Explicitly state and cite DoDI 3216.02 requirements in the proposal and IRB application. Clearly indicating your knowledge of the DoD unique requirements within your proposal by articulating specific DoD requirements can assure the DoD reviewer that you are qualified to conduct research within DoD policy. Include required forms like the Institutional Agreement for IRB Review in your IRB application packet and clearly indicate that you are conducting research on DoD employees to alert your non-DoD IRB that it has additional responsibilities in reviewing your proposal. Consider including the DoD organizational point of contact in your IRB application in case the IRB reviewer has questions on DoD requirements.
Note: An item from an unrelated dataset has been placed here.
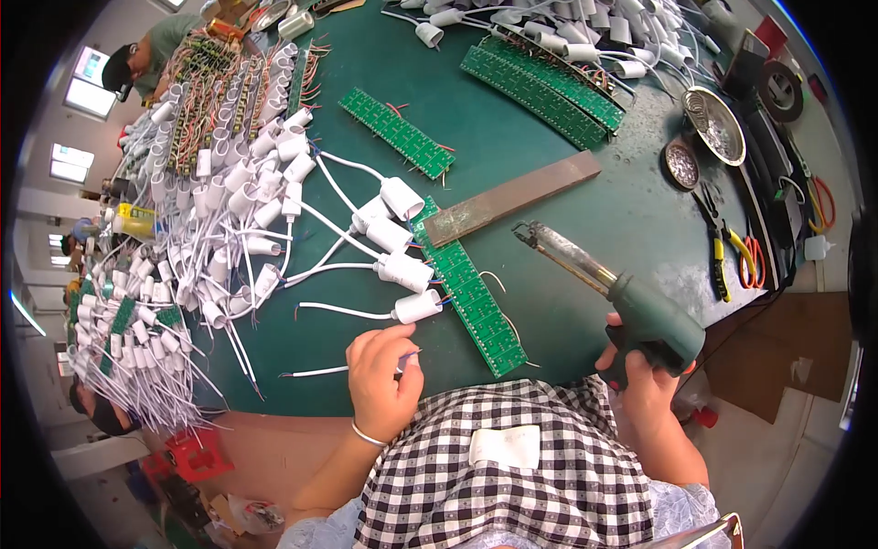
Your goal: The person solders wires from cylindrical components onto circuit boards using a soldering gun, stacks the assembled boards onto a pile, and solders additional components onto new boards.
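My right hand is wrapped round the handle of a dark green soldering gun. Its metal tip points up and left, over the table and apart from the boards. My left hand is closed at the table's near edge. A white cable runs into it, and a thin dark wire end pokes out by the thumb; what else the palm covers is hidden. Just beyond lies a long green circuit board, with several white lamp sockets along its left side, their wires at its edge. A brown flat bar rests across the board's far end.
More white sockets and cables are heaped at left. A loose green board and stacked boards lie farther back. At right are a metal bowl, a smaller dish and yellow-handled pliers. Other people sit far left.
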The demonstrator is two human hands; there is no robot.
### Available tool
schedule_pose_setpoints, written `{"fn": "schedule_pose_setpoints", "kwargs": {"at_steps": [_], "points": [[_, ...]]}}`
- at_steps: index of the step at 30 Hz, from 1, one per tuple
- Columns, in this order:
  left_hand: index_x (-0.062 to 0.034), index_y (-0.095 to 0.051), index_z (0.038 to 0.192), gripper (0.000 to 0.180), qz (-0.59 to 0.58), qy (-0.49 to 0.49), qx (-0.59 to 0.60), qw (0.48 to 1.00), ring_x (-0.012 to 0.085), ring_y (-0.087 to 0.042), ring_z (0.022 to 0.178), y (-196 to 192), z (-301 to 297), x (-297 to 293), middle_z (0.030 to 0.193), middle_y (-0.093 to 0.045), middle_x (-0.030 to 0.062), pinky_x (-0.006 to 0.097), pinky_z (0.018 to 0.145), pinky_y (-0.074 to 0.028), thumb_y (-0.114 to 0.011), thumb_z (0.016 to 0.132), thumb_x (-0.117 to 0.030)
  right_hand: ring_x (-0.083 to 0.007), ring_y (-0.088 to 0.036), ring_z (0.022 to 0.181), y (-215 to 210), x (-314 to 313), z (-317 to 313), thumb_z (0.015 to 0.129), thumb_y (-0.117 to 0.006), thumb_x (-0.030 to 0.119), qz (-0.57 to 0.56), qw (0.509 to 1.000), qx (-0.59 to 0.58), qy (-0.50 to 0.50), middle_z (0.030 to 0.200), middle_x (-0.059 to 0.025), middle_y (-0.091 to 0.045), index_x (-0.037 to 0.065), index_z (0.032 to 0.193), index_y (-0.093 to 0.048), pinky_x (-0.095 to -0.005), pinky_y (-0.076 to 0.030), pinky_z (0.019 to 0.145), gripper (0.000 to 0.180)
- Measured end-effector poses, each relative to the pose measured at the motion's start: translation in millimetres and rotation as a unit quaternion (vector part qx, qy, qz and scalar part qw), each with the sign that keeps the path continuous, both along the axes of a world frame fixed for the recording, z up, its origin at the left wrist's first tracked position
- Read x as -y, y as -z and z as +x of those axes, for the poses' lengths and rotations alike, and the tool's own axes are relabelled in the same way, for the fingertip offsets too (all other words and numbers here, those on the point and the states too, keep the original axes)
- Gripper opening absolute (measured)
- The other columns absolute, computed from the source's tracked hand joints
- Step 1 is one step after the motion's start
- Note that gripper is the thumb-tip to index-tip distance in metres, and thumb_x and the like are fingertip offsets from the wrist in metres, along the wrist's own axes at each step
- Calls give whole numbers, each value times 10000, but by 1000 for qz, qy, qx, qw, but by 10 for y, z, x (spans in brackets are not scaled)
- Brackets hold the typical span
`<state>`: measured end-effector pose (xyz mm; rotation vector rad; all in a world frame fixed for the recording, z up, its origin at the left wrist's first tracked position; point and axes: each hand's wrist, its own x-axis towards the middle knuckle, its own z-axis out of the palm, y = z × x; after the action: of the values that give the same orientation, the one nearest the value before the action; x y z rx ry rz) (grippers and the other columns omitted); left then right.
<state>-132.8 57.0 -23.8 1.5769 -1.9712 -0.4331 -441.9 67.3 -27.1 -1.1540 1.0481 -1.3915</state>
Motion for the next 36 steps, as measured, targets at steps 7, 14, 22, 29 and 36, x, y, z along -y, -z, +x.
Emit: {"fn": "schedule_pose_setpoints", "kwargs": {"at_steps": [7,14,22,29,36], "points": [[-54,-581,866,117,2,-9,30,1000,406,-490,1177,-48,-4,41,1232,-590,218,432,1000,-354,-616,754,-51,-181,-617,720,-26,-20,-57,893,-564,111,23,1000,3,18,1193,-163,-590,-3,1257,-491,-318,-519,650,389],[-121,-638,810,87,-65,-14,44,997,430,-222,1345,-72,-260,311,1463,-337,160,480,1075,-181,-667,733,-95,-181,-617,696,-46,-43,-17,895,-582,157,26,999,11,20,1144,-157,-607,-18,1219,-512,-316,-517,656,374],[-96,-611,788,136,-63,-12,50,997,430,-207,1349,23,-371,379,1449,-353,163,501,1091,-158,-686,688,-42,-178,-651,777,69,-387,-123,837,-664,105,136,984,-44,-108,961,-107,-638,-31,1238,-413,-310,-527,716,492],[-98,-601,778,155,-72,7,52,996,435,-209,1343,20,-338,413,1438,-360,168,511,1089,-156,-699,674,-39,-224,-632,900,217,-465,-133,777,-700,69,140,966,-168,-141,1081,-129,-620,-23,1210,-471,-348,-498,810,498],[-99,-600,782,169,-80,13,39,996,437,-215,1335,58,-339,407,1432,-367,168,507,1088,-158,-712,672,-39,-165,-615,668,183,-346,-31,842,-668,364,50,976,-188,-102,796,-84,-622,-23,1104,-554,-286,-495,644,481]]}}
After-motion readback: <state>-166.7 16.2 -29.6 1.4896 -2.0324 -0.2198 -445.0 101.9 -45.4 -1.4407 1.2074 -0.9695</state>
Including detailed information within the IRB application helps the IRB make a timely determination on your proposal (Pech et al., 2007); vague or omitted DoD requirements risk delays arising from additional IRB reviews prior to approval.
Conclusion
Whereas 32 CFR 219 duplicates almost all of the provisions of 45 CFR 46, the DoDI 3216.02 implements 32 CFR 219 and imposes additional requirements on the conduct of human subjects research within the DoD. Many of these unique requirements are based on the status of DoD employees as federal employees and the increased vulnerability of subordinates within hierarchical military organizations to superior–subordinate influence. Researchers planning to recruit DoD employees (civilian or military) should be knowledgeable on these DoD unique requirements prior to submitting an IRB application. As with a multi-site investigation, researchers should consult with a DoD IRB or determination official as well as the researchers’ IRB to ensure that requirements from all ethics review bodies are met within the research proposal. Meeting the requirements of both a civilian and a DoD IRB on the initial IRB application can go far to getting your IRB application, and research, approved in a timely manner.
Footnotes
Declaration of conflicting interests
The author declares there is no conflict of interest.
Funding
This research received no specific grant from any funding agency in the public, commercial, or not-for-profit sectors.